The applicants applied for the Student visas on 17 March 2015. The delegate refused to grant the visa on the basis that the applicants did not meet cl.573.314 which requires that they were included in the visa application of the primary visa applicant (the first named applicant’s husband and the second and third named applicant’s father) when that application was made on 14 February 2014 and granted on 19 February 2014.
The applicants appeared before the Tribunal on 22 October 2015 to give evidence and present arguments. The Tribunal also received oral evidence from the applicant’s husband. The Tribunal hearing was conducted with the assistance of an interpreter in the Arabic and English languages.
For the following reasons, the Tribunal has concluded that the decision under review should be affirmed.
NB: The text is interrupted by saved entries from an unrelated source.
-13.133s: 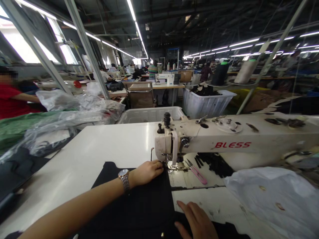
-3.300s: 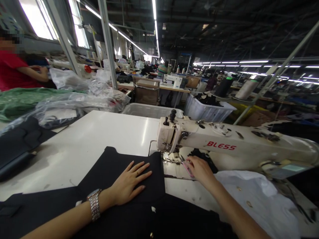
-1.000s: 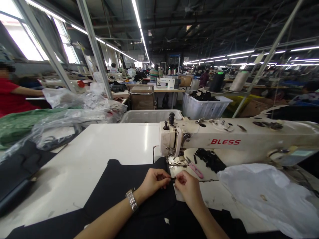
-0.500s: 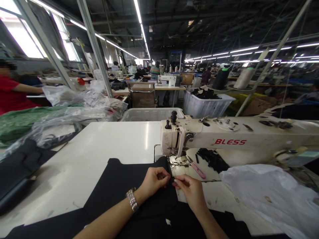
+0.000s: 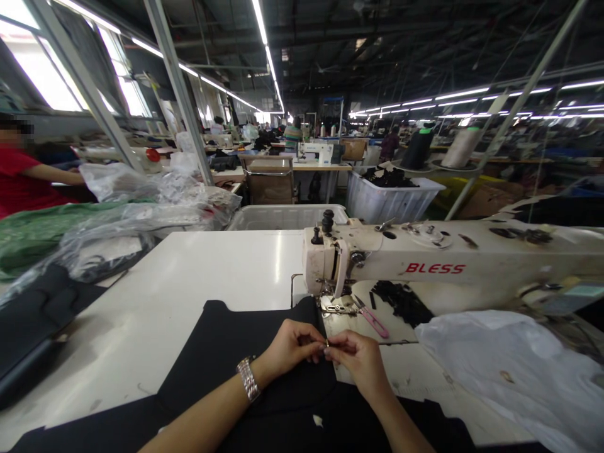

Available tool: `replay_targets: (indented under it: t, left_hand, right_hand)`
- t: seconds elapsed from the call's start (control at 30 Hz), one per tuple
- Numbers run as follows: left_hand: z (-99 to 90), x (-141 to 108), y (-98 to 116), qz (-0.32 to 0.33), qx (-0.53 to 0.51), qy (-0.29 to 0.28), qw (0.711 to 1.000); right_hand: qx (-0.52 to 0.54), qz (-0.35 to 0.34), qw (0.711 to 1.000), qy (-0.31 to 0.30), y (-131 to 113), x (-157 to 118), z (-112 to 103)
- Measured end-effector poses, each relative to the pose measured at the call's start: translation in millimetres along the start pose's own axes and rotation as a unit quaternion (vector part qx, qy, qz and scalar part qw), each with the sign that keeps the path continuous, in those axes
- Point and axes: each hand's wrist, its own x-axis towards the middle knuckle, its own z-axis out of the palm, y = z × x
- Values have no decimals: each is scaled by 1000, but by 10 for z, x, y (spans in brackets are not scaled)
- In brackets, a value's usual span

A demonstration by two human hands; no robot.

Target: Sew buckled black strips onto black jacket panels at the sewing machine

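Observation:
Black fabric (image 5: 236,340) lies across the white table, its upper right corner by the needle area of the cream sewing machine (image 5: 434,251). Over its right edge, my left hand (image 5: 298,343), with a metal watch on the wrist, has thumb and fingers pinched together. My right hand (image 5: 356,355) pinches from the other side, its fingertips meeting those of my left. A tiny yellowish bit shows between the fingertips; what it is cannot be made out. Pink-handled snips (image 5: 375,319) lie on the machine bed, beside small black scraps (image 5: 401,303).
White plastic sheeting (image 5: 509,371) is bunched at the right. Bagged goods (image 5: 141,214) and dark pieces (image 5: 42,314) lie at the left, with a person in red (image 5: 23,176) beyond. Behind the table stand a pale bin (image 5: 287,217) and a bin of black scraps (image 5: 394,196).
My fingertips have moved slightly down and closer together, and the small yellowish bit now shows between them. At the far left, the person's arm has shifted a little.

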Motion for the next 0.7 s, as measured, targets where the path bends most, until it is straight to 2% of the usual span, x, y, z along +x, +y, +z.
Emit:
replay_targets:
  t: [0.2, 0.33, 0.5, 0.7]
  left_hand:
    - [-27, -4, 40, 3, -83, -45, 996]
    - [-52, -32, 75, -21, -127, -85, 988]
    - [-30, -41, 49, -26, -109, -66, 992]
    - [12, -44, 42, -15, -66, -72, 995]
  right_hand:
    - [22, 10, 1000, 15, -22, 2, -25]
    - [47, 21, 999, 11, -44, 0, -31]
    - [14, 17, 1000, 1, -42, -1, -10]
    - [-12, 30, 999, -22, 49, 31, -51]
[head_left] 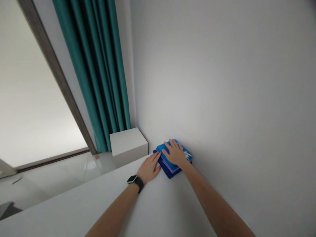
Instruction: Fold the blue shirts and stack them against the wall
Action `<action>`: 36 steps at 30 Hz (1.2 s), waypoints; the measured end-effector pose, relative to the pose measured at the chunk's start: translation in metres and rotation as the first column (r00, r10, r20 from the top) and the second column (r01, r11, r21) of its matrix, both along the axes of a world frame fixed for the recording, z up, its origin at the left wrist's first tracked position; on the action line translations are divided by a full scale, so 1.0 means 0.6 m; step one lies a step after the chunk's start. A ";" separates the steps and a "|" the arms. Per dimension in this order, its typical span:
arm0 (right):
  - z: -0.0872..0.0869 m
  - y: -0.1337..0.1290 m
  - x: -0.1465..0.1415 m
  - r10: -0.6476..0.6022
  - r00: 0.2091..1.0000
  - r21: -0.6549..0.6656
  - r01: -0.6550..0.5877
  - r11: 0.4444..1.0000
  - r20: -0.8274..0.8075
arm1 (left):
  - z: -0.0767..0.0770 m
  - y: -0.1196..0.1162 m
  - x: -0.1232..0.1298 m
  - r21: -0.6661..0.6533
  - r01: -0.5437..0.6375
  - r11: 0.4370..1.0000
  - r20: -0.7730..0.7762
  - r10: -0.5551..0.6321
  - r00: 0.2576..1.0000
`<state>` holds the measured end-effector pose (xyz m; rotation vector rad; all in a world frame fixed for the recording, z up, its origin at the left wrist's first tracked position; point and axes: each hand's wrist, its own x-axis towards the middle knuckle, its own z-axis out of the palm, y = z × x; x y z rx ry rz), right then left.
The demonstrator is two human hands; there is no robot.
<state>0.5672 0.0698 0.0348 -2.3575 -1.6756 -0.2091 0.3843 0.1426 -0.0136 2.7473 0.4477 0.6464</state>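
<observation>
A small stack of folded cloths [170, 168] lies at the far end of a white surface [98, 204], against the wall. Its top piece is bright blue with a white pattern, with purple and dark blue layers under it. My right hand [174, 154] rests flat on top of the stack, fingers spread. Beside it, my left hand [149, 168] lies on the white surface, its fingertips touching the stack's left edge. A black smartwatch [135, 181] is on my left wrist.
Beyond the surface's far edge stands a white box-shaped cabinet [129, 141]. Teal curtains [98, 75] hang behind it, near a large bright pane in a brown frame. A plain wall [209, 82] runs along the right. Shiny floor [81, 171] shows at the left.
</observation>
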 end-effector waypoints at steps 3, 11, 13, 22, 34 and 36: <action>-0.001 0.000 -0.012 0.006 1.000 -0.051 -0.008 0.999 -0.022 | -0.002 0.001 0.000 -0.004 -0.005 1.000 -0.005 0.005 1.000; -0.004 0.006 -0.019 0.029 0.999 -0.077 -0.031 0.997 -0.028 | -0.008 0.006 0.001 -0.042 -0.031 0.999 0.033 0.032 0.999; -0.001 0.006 -0.013 0.025 0.999 -0.099 -0.029 0.995 -0.042 | -0.009 0.008 0.002 -0.053 -0.046 0.998 0.042 0.048 0.998; -0.004 -0.009 0.013 -0.057 0.995 -0.093 0.049 0.994 -0.078 | -0.004 0.005 0.001 -0.048 -0.060 0.997 0.054 0.062 0.997; -0.010 -0.011 0.029 0.061 0.992 0.013 -0.060 0.998 -0.113 | 0.003 0.001 -0.002 0.049 -0.014 0.999 0.023 0.013 1.000; -0.010 -0.025 0.043 0.136 0.981 0.111 -0.121 0.986 -0.139 | 0.003 0.001 -0.001 0.041 -0.012 0.999 0.029 0.011 1.000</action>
CONSIDERATION OF CLAIMS AND EVIDENCE
An application by a primary applicant must include the details of each person who is a member of their family unit at the time of application.[1] If a person becomes a member of the family unit of the primary applicant after the application is made but before it is decided, the primary applicant must give written notice to the Minister of the name, date of birth and citizenship of the family member as well as their relationship to the primary applicant.[2] The requirements to provide such details to the Minister apply whether or not the family member is an applicant or intends to be an applicant, for a student visa.[3]
[1] r.2.07AF(3).
[2] r.2.07AF(4).
[3] r.207AF(5).
Clause 573.314 relevantly states:
(1) If the applicant claims to be a member of the family unit of a person (the primary person) who holds a student visa having satisfied the primary criteria for that visa, the applicant meets subclause (2) or (3) .
(2) The applicant meets this subclause if:
(a) the applicant became a member of the family unit of the primary person before the grant of the student visa to the primary person; and(b) the applicant was included in the primary person's application under subregulation 2.07AF(3) or in information provided in relation to the primary person's application under subregulation 2.07AF(4) .
(3) The applicant meets this subclause if the applicant became a member of the family unit of the primary person:
(a) after the grant of the student visa to the primary person; and (b) before the application was made.
The applicant provided a copy of the delegate’s decision record to the Tribunal. The decision record indicates that the applicants lodged this application as dependents of Mr Salman Abdulrahman S. Aleid, a citizen of Saudi Arabia born on 5 August 1981. The first named applicant is the wife of Mr Salman Abdulrahman S. Aleid and the second and third named applicants are his son and daughter. Their son was born on 19 July 2011 and their daughter was born on 23 September 2013.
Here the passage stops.